There is a LOT of moisture in this recipe, for lower ratios, I would decrease some of the oil and add in a little coconut flour to help absorb some of the moisture. I suspect they will be much more “muffin like” for those of you at lower ratios. To increase to a 4:1, I recommend increasing the ground macadamia nuts and reducing the cauliflower. Do not try to add any more liquid fat! If you cook a variation that turns out good, comment below or e-mail me your calculations so I can share them with others!
Makes 2 muffins
41g cauliflower, cooked and shredded in a food processor
21g egg, raw mixed well
10g melted butter
10g olive oil
7g macadamia nuts, ground into butter
6g parmesan cheese, fresh cheese grated at home
3g Hormel Pepperoni (I used the mini’s… as far as I can tell it is the same nutritional content as the regular)

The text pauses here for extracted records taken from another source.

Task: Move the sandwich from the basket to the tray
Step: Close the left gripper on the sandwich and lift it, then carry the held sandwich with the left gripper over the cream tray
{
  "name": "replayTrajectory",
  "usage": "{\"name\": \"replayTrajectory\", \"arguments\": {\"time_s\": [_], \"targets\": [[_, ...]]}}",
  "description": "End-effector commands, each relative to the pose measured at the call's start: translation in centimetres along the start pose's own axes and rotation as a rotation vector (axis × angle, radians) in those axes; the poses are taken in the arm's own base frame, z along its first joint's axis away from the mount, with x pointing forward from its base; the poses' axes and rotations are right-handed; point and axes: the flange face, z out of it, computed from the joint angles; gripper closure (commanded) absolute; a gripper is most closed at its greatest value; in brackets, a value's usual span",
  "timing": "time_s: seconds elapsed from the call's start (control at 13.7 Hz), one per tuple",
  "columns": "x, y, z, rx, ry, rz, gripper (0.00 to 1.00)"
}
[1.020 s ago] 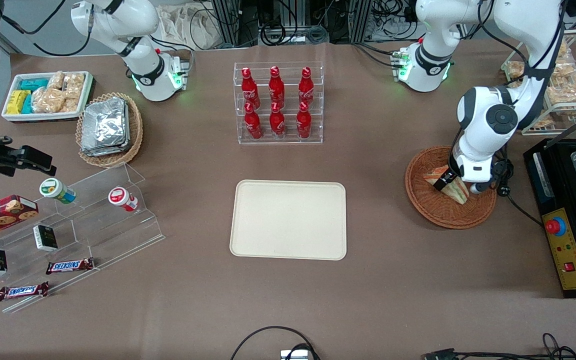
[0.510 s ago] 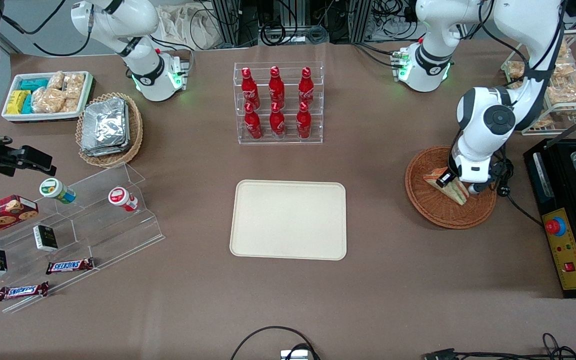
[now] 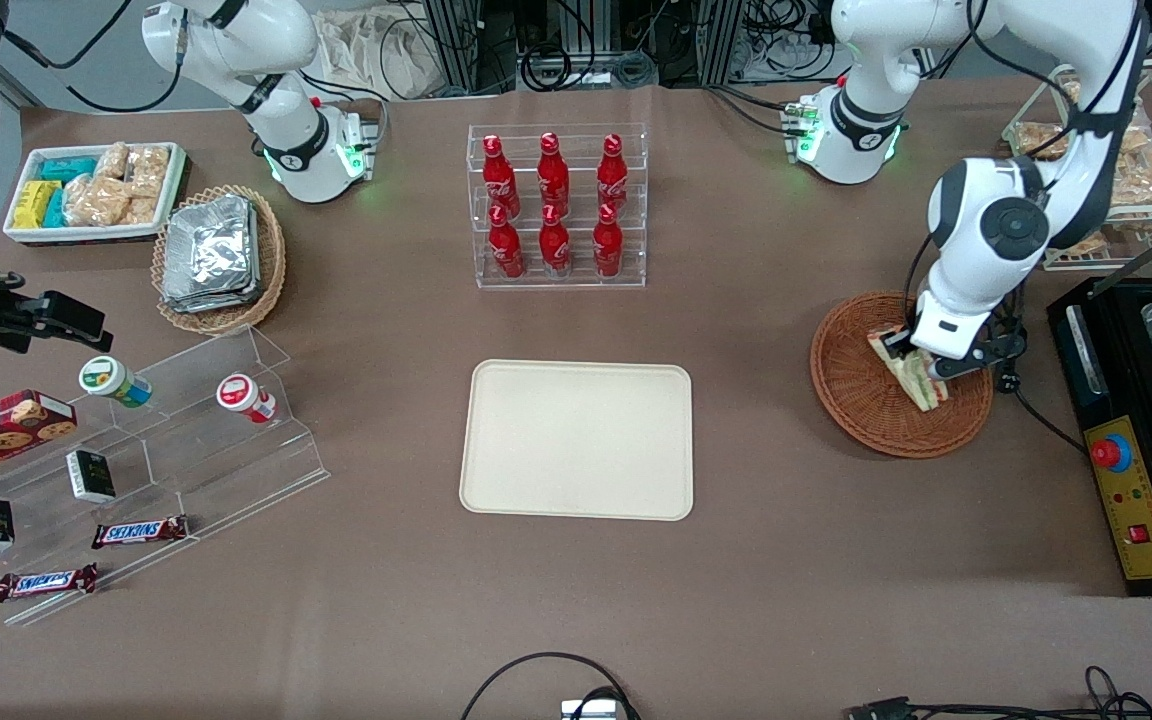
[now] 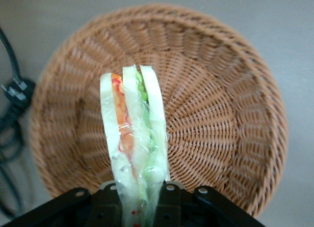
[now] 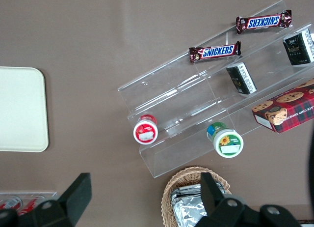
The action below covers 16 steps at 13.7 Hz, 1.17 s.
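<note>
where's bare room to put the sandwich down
The tray is bare all over, nearer the camera than the bottle rack. The gripper holds the sandwich above the basket. The snack shelf is crowded.

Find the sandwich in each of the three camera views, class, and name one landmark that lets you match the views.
Front view: the sandwich is over the basket, clamped in the gripper, toward the working arm's end of the table.
Left wrist view: sandwich held edge-up between the fingers, basket beneath.
Right wrist view: not in it.
Shared landmark: the basket.
</note>
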Motion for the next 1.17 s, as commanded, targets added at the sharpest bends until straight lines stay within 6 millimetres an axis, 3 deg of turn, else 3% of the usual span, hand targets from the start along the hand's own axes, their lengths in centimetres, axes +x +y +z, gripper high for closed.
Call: {"name": "replayTrajectory", "arguments": {"time_s": [0.0,0.22,0.44,0.8,1.09], "targets": [[0.7,-0.2,-4.7,0.013,0.048,0.174,0.83],[1.1,0.7,-6.7,0.004,0.087,0.34,0.8],[1.3,4.1,-8.4,-0.046,0.116,0.39,0.82],[3.4,11.7,-13.6,-0.082,0.002,0.421,0.83],[3.5,18.2,-14.5,-0.091,0.004,0.37,0.82]]}}
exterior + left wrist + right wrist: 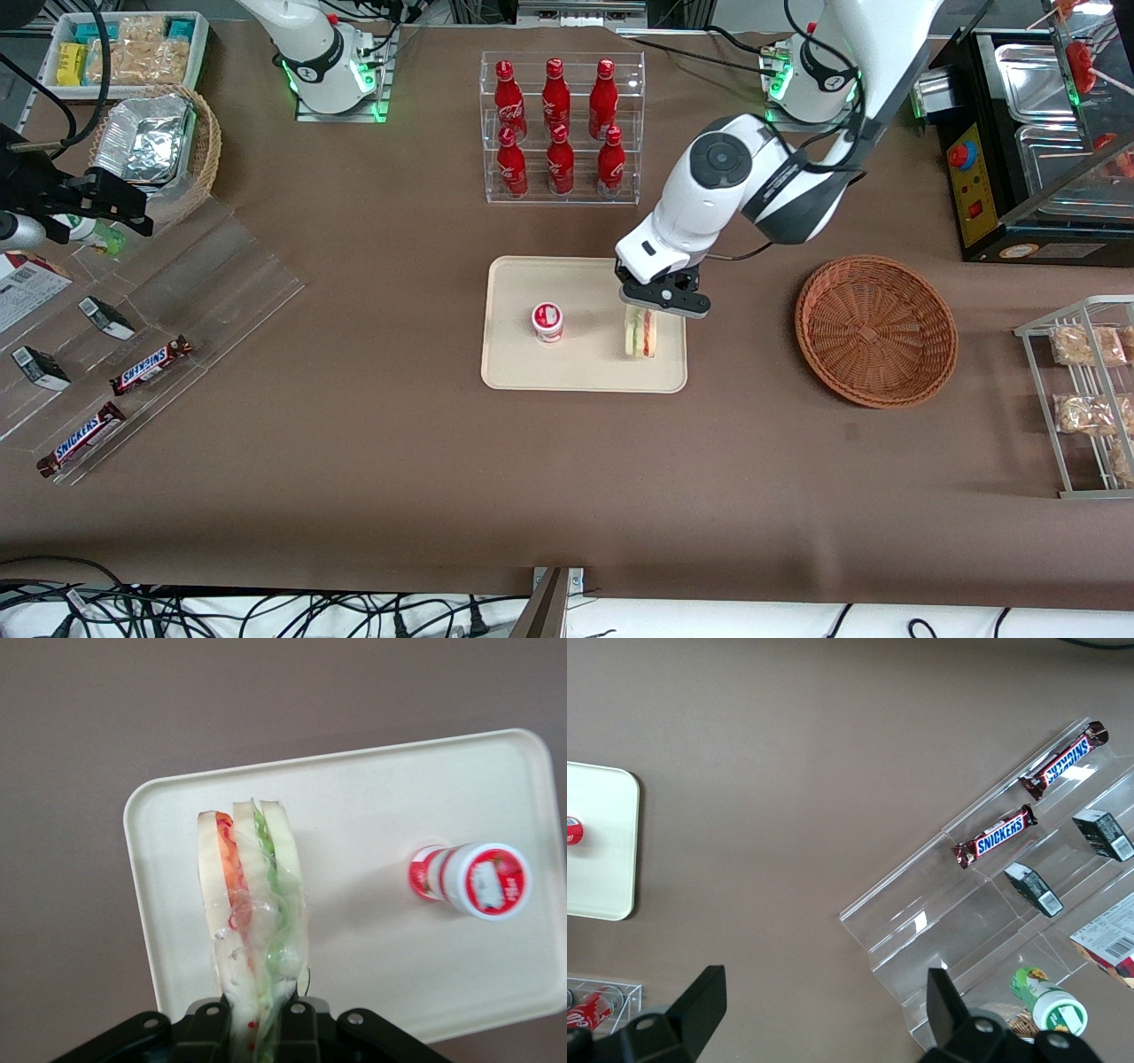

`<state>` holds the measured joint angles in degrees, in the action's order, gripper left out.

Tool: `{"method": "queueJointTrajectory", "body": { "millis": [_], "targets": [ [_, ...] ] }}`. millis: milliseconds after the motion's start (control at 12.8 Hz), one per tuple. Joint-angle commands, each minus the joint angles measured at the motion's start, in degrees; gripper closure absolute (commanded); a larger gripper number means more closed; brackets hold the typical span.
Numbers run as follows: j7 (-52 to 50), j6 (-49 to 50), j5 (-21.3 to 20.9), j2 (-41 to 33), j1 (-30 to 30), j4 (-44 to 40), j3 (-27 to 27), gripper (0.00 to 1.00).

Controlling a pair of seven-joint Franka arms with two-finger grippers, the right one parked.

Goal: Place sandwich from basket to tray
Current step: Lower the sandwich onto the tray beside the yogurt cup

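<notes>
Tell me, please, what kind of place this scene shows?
Probably a lab mock-up of a snack counter: a rack of red soda bottles, Snickers bars on a clear display stand, a cream tray. The gripper holds the sandwich over the tray, beside the empty basket.

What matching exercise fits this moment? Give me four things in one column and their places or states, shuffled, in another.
Things:
1. sandwich
2. basket
3. small red-capped bottle
4. pincer

Places or states:
A. standing on the tray, toward the parked arm's end
B. nothing inside it, beside the tray
C. shut on the sandwich's upper end
D. over the tray, standing on edge near the rim closest to the basket

Pairs: 1-D, 2-B, 3-A, 4-C
</notes>
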<state>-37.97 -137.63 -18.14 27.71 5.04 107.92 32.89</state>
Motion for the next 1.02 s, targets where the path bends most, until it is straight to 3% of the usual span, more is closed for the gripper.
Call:
{"method": "queueJointTrajectory", "body": {
  "millis": [0, 391, 470, 548, 704, 783, 861, 939],
  "targets": [
    [-5.4, -1.8, -7.7, 4.3, 0.5, -1.0, 0.2, 1.0],
    [-9.3, -2.3, -13.4, 8.1, 2.1, -1.2, -0.2, 1.0],
    [-9.8, -2.2, -14.0, 8.5, 2.1, -1.3, -0.2, 0.96],
    [-10.2, -2.1, -14.0, 8.5, 2.0, -1.3, -0.2, 0.86],
    [-10.5, -1.6, -14.0, 8.5, 2.0, -1.3, -0.2, 0.47],
    [-12.3, -1.5, -14.0, 8.3, 1.9, -1.4, -0.2, 0.12],
    [-14.3, -1.3, -14.0, 8.1, 1.8, -1.5, -0.3, 0.0],
    [-14.7, -0.4, -14.0, 7.9, 1.6, -1.8, -0.2, 0.0]
  ]
}}
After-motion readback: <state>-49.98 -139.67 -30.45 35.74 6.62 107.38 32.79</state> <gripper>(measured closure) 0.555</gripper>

salt/pepper garlic powder, italian herbs
In a small bowl, mix together the cauliflower, egg, butter, oil, macadamia nuts, cheese and seasonings. Pour the mixture into two lightly greased silicone cupcake liners or other mold of your choice. DO NOT attempt to put this in a paper liner! Top the muffins with the pepperoni.
Bake in the oven at 350 degrees for about 30 minutes. You will see a lot of bubbling, when the bubbles slow down, most of the water moisture has cooked out and you can remove them from the oven.
I suggest seasoning this very well. You can slightly reduce the cauliflower to calculate in the seasonings if you are using more than a pinch.